The mother is directing her daughter about how to live as an adult woman, and many of her comments comprise practical advice. From the first clause, when the mother tells her daughter to put freshly washed white clothes on a stone heap and to wash the “color clothes” on Tuesday, the reader recognizes that the story’s setting is not the United States. The speaker tells the daughter how to soak salt fish, how to cook pumpkin fritters, how to iron her father’s shirt and pants properly, how to grow okra and dasheen, how to sweep the house and yard.
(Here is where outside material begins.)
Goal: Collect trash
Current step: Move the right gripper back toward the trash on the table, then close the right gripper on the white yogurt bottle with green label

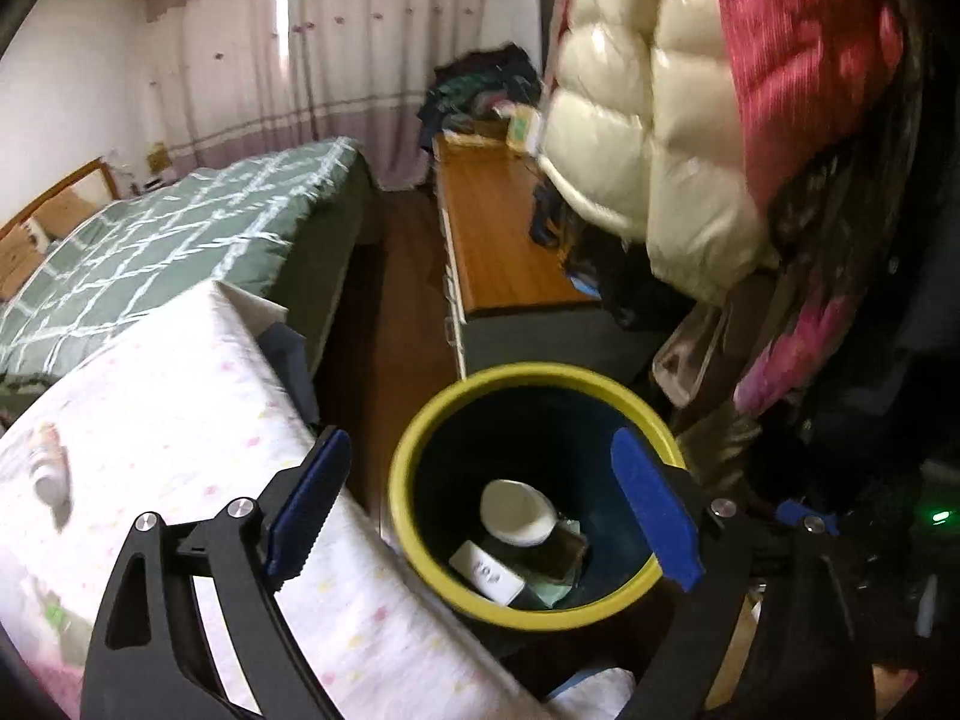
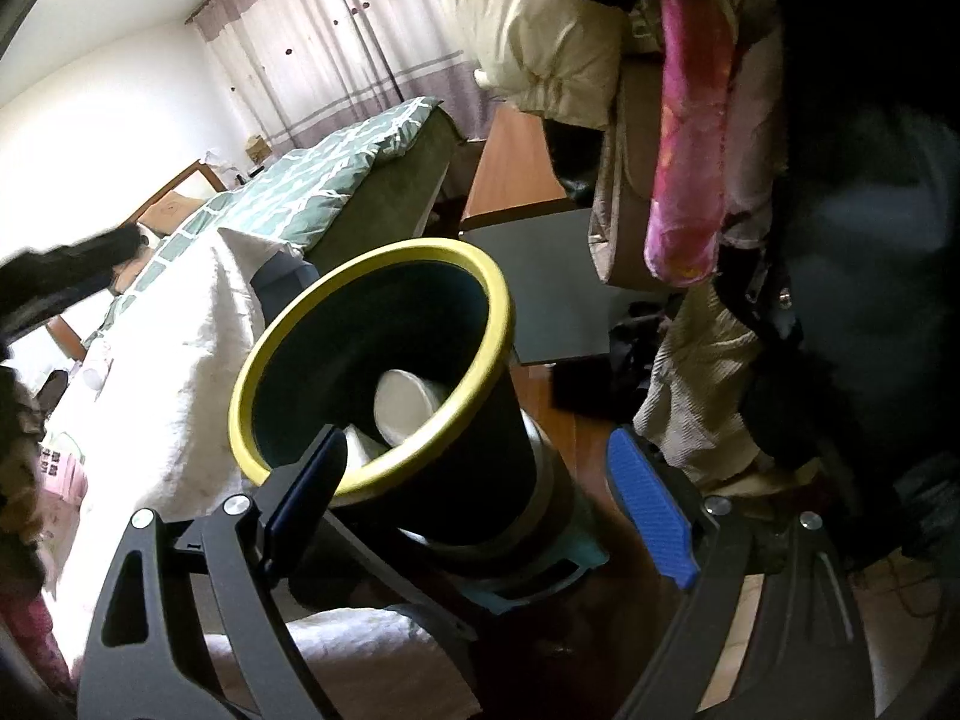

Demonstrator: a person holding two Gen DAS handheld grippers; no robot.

Also early in the story, the reader senses that the daughter is at the edge of sexual maturity. The mother’s direction to her daughter to “soak your little cloths” as soon as she takes them off—a reference to menstruation—establishes that fact. Throughout the story, many of the mother’s directions are aimed at preventing the girl from becoming the “slut” her mother obviously thinks she longs to be. She directs her not to sing popular music in Sunday school, not to talk to wharf-rat boys for any reason, and not to eat fruit on the street, because it will make flies follow her. This sort of advice is intermingled with commentary about practical matters of cooking and cleaning, but the speaker’s primary motivation is to prevent her daughter from becoming a “slut”—or at least from being perceived as one. She also tells her daughter about a medicine for abortion and makes the observation that if her directions about how to love a man do not work, the girl should not regret giving up.
The mother’s sexual advice is intermingled with social advice. She tells the girl how to smile at someone she does not like, as well as how to smile at someone she likes very much, and tells her how to avoid evil spirits (what looks like a blackbird, the mother says, may be something else entirely).
The two-and-a-half-page monologue does not actually include the instructions for all these activities; instead, the parallel clauses introduced with “this is how . . .” suggest the ways that adults model behavior for children. Presumably, the daughter is watching and learning. At the same time, the mother’s negative tone indicates that she has little hope of her daughter’s growing into decent adulthood, so that the daughter’s two protests create the story’s tension. Nevertheless, the mother has the last word. When the girl asks what to do if the baker will not let her test the bread’s freshness by squeezing it, the mother wonders if her daughter will become the “kind of woman the baker won’t let near the bread.”